▶ **ASSIGNED TASK**:
Go over the data and copy out each line with "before" in it.

▶ **SUPPLIED INFORMATION**:
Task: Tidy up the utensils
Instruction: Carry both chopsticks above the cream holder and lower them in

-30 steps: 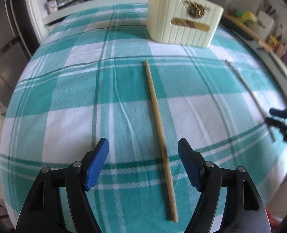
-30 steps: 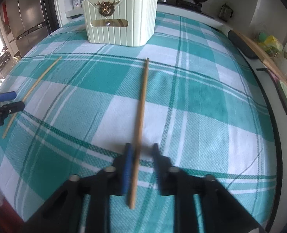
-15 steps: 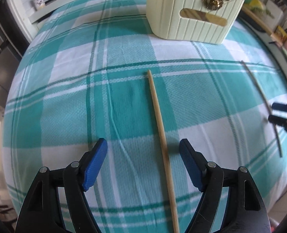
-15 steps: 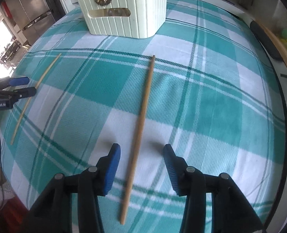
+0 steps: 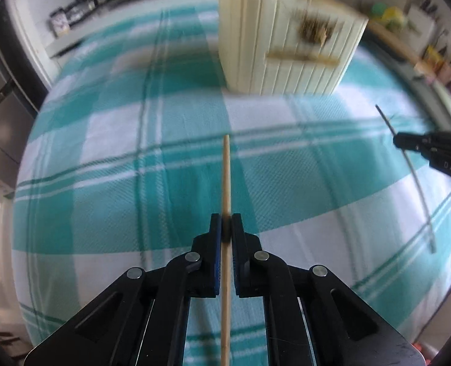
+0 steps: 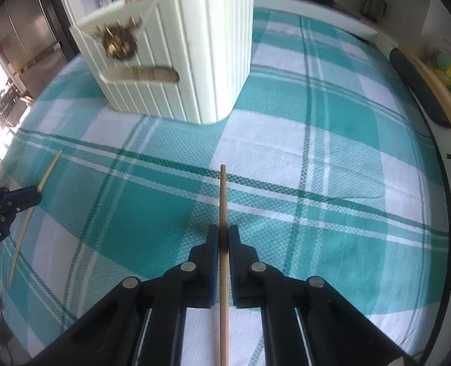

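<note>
Both tools have got a chopstick each now. The left tool is clamped on its chopstick, and the right tool is pinched tight on the other chopstick, both sticks poking forward toward the cream holder that sits near the far edge of the worktop. Half a second back both tools were wide apart, straddling sticks that lay flat on the checked cloth, so that's the big change. From here I'd lift gently, keep each stick running straight out along the fingers so it doesn't pivot, then tip it upright and feed it into the holder's open top.
</note>
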The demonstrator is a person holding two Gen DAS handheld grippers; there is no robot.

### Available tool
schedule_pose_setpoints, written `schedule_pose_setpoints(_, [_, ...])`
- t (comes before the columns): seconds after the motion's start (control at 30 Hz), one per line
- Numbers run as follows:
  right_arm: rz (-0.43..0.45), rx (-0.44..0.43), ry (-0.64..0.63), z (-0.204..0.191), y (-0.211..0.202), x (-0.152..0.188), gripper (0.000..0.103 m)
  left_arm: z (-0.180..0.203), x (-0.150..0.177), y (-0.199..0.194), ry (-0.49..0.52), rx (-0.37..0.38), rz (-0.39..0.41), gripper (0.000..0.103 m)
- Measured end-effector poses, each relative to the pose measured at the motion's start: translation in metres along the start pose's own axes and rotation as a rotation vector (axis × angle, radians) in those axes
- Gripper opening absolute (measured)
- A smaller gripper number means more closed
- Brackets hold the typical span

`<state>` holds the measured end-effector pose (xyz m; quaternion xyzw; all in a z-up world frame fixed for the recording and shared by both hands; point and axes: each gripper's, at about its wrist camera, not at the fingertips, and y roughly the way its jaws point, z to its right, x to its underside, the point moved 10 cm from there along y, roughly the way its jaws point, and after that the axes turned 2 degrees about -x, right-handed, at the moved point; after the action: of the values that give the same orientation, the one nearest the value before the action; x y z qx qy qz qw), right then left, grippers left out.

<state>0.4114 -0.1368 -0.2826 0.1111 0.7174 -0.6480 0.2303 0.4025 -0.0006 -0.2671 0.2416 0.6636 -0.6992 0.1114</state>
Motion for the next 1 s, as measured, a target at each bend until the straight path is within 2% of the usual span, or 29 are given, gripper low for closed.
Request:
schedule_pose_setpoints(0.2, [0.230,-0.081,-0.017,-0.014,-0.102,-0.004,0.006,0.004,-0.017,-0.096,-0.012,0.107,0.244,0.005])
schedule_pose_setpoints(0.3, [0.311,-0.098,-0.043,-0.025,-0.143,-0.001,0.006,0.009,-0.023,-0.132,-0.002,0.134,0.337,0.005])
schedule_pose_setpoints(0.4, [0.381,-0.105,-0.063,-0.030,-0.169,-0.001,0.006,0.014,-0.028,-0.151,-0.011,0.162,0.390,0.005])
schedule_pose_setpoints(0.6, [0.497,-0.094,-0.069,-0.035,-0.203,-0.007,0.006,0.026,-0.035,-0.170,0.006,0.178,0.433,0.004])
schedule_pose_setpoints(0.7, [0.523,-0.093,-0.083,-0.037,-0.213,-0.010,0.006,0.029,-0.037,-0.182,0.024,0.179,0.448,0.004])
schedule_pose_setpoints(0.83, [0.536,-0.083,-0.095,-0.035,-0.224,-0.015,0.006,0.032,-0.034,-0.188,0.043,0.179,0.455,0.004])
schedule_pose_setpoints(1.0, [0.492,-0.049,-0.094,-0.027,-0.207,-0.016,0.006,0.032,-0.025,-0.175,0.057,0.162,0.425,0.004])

▶ **RESULT FOR THIS TASK**:
- t (comes before the columns): seconds after the motion's start (control at 30 Hz), one per line
`<state>` holds the measured end-effector pose (xyz m; quaternion xyzw; all in a z-up world frame fixed for the recording and shared by both hands; point and axes: each gripper's, at about its wrist camera, not at the fingertips, and y roughly the way its jaws point, z to its right, x to its underside, the point moved 10 cm from there along y, roughly the way its jaws point, and after that the axes turned 2 degrees about -x, right-handed, at the moved point; after the action: of the values that give the same orientation, the one nearest the value before the action; x y z qx qy qz qw), right then left, grippers left out.

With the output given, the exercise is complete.